Fae’s shifted her head from him to Angelica, though her eyes remained locked on him. “For the time in which you offered your assistance I will give you what you seek.” 
“You are forever helpful,” Angelica said in way of thanks, something she would never do. 
Fae’s eyes swarmed a majestic green. “Magic gains its strength from he who wishes to posses it. A sacrifice must be made.” 
Throwing a final threat at him, the Fae disappeared. 
Angelica remained in front of him for a few seconds before stepping to the side. “You are forever seeking death. So much death. Next time I won’t prevent yours.” 
He didn’t respond. He would not die. Not now. Not anytime soon. Not until that bitch went first.  
His brain was already ripping apart what was said, twisting the words around until he knew the truth behind them. An ability he developed during his youth while living with a woman whose words never meant the obvious. 

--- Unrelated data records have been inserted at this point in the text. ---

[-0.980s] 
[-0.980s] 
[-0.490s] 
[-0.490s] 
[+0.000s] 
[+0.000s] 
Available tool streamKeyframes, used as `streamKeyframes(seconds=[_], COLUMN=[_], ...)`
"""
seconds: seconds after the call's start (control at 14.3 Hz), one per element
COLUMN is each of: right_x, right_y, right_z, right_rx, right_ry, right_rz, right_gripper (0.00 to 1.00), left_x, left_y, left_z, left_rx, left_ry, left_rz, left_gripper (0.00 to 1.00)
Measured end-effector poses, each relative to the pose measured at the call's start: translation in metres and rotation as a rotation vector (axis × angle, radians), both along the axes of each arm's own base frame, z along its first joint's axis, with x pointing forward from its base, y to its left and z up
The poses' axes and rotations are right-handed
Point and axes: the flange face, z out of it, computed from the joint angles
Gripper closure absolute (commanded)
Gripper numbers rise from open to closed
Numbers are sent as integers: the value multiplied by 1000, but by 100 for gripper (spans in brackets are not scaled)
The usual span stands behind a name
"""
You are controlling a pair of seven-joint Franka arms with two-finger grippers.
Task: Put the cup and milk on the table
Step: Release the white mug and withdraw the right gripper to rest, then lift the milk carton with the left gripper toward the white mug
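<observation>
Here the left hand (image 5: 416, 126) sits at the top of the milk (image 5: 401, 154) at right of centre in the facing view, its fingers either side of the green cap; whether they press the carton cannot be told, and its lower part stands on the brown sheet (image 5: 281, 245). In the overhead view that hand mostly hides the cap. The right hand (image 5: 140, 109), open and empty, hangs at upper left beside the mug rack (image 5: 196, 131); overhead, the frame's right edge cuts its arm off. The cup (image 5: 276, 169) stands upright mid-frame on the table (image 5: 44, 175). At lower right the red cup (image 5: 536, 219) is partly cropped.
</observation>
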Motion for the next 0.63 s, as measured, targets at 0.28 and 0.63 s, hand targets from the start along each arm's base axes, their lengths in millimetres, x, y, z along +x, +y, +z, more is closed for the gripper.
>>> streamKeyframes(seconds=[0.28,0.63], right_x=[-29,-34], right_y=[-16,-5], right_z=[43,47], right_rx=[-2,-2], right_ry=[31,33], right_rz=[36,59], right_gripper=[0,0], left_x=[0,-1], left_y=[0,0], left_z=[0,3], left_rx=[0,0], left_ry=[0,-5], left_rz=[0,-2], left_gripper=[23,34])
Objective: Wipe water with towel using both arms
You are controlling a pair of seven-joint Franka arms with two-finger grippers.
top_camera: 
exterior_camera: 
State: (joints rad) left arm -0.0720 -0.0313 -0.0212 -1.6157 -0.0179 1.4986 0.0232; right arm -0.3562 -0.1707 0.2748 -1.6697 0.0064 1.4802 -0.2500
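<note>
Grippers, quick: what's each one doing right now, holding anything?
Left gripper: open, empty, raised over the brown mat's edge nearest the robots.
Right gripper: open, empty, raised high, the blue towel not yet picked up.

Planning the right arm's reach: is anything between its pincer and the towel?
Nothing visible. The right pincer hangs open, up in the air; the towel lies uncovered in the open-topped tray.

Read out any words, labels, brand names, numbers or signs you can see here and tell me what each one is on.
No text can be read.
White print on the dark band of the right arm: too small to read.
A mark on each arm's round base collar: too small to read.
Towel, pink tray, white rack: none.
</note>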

A sacrifice must be made in order to weaken the shield that protected the magic. Back in the labyrinth Angelica has said their was a death cruse, a curse that wasn’t there days before when he last visited. The shield gained its strength from those who wished to destroy it. The stronger the seeker the stronger the spell. It saw he and Angelica together as one. Their combined strength perceived greater than their individual selves. An easy solution. 
“We must return to the labyrinth,” he said.
She Who Dances in White, Wolf Runner, Angelica must fall.